This work is followed by a red figurative cyanotype by Aviva Silverman, the first of three in the exhibition, made using transparencies and physical prayer objects. The adjoining sculptures found in the main exhibition room are composed of used rosaries which trace the shapes of people, animals, and homes tethered to one another, suspended in a resin-like amber. Silverman is interested in the protective intentions that ritual objects carry, including the likeness of angel iconography, prayer hands, and rosaries—which are recurrent images in their work.

Sitting alongside Silverman’s piece in the entrance hallway, we find the first work on paper by Sitara Abuzar Ghaznawi. This series, Clouds (Aug–Oct 2023), are acrylic paintings depicting clouds and are part of a larger archive. These light and airy images are held fixed onto steel plates by small magnets. Their presence, especially in the main gallery, acts as a window or a skylight, delineating the space and grounding the viewer into the scene.

On the wall facing Abuzar Ghaznawi’s clouds sits an installation by Sgàire Wood. Composed of a repeating pattern of distinct units, the piece entitled Erminois No. 2 is a scaled-up version of another work, both of which used everyday beauty and fashion materials to create the Ermine pattern. This pattern, with stark white and graphic black, has since been replicated in many forms but was historically a staple for formal clothing worn by royalty and members of the high court. The original form was cruelly made with the bodies of several stoats, a small mammal whose fur turned white in the winter and whose tails had tips that were jet black. Wood’s version here is created using distinct elements of clothing and fashion accessories such as gloves, wigs, and shoes and reimagines the original.

On the far end of the gallery is a small framed work on paper by Shola von Reinhold entitled Grotto Rebises. This piece is part of an ongoing series oftentimes depicting Afroarcadian angelic figures, many of which are—as the title suggests—Rebises: hermaphroditic human-like entities that are the product of an alchemical process of purification, separation, and then ultimately unification to form one being.

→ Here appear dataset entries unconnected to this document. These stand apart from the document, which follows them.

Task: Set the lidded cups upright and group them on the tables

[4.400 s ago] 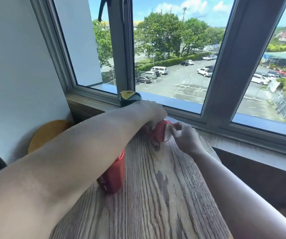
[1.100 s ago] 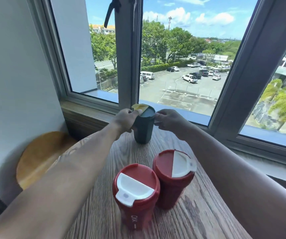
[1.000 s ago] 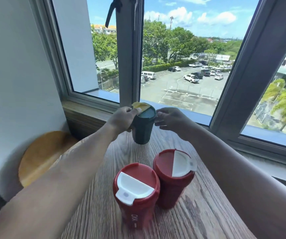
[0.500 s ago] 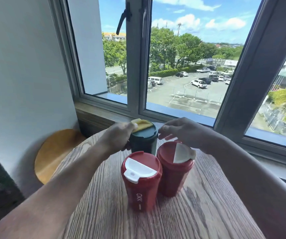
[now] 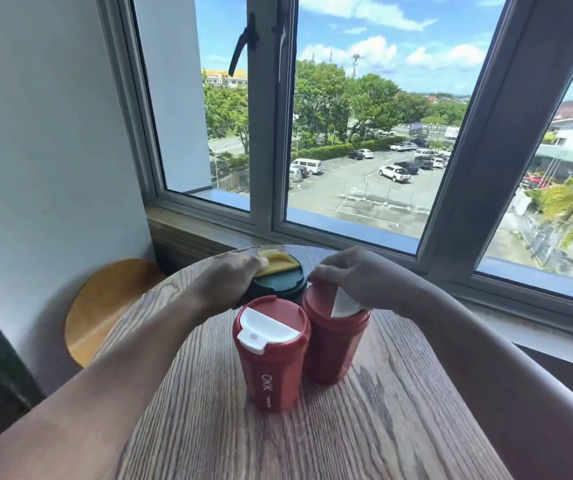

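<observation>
Three lidded cups stand upright, packed close together on the round wooden table [image 5: 312,441]. Nearest is a red cup [image 5: 271,355] with a white flap lid. Touching it on the right stands a second red cup [image 5: 333,344]. Behind both is a dark green cup [image 5: 280,278] with a yellow flap. My left hand [image 5: 224,285] wraps the green cup's left side. My right hand [image 5: 357,277] hovers over the second red cup's lid, fingers curled, fingertips near the green cup's rim; whether it touches is unclear.
A wooden sill [image 5: 202,237] and window frame [image 5: 267,168] run just behind the table. A round yellow stool seat [image 5: 105,306] sits low at the left against the white wall [image 5: 46,150]. The table's near half is bare wood.
The green cup has come from the table's far edge down against the two red cups, carried by my left hand. My right hand has come off its rim and now hovers over the right red cup.
</observation>
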The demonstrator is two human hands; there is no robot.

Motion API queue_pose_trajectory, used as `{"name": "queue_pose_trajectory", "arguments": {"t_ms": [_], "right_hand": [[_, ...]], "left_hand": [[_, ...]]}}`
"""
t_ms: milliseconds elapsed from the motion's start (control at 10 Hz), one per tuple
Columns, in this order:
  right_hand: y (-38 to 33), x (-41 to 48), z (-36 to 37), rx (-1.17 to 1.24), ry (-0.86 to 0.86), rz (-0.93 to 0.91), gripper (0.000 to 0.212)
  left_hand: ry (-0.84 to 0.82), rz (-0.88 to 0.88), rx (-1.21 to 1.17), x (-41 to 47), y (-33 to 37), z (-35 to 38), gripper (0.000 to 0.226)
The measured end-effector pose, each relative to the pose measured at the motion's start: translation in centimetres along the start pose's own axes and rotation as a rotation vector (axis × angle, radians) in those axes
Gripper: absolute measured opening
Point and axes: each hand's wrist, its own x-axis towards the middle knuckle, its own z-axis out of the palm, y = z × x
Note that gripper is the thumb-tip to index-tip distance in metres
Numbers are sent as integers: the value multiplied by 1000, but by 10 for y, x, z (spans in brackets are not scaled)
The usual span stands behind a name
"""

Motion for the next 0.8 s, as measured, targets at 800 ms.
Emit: {"name": "queue_pose_trajectory", "arguments": {"t_ms": [800], "right_hand": [[-5,-53,-10,-42,490,-236,14]], "left_hand": [[310,302,403,-47,18,-57,42]]}}
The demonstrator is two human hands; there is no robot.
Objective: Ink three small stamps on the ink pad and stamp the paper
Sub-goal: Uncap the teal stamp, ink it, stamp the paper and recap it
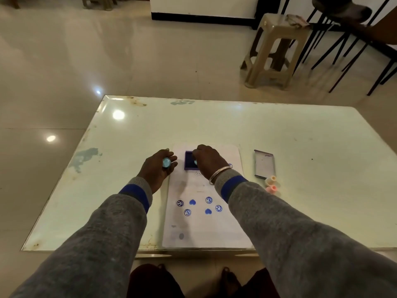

Here, the two figures seem to gaze at or into one another, surrounded by a silver mat and traditional wooden frame.

Additionally, there are two sculptural and image-based works by Marcelline Mandeng Nken. The larger of the two features a photographic print of the artist’s childhood diary pages, where she describes herself in relation to her ancestors through lists and repeated phrases. The materiality of the paper, its folds and creases, are visible in the image and it is pierced by a collection of handmade knives shaped like lips. Also suspended from the ceiling to the floor between the gallery’s columns is a linear cluster of keys and small objects, creating a third column. For the artist, both pieces explore the impact of domestic and familial lineage by scaling up the intimate to architectural dimensions.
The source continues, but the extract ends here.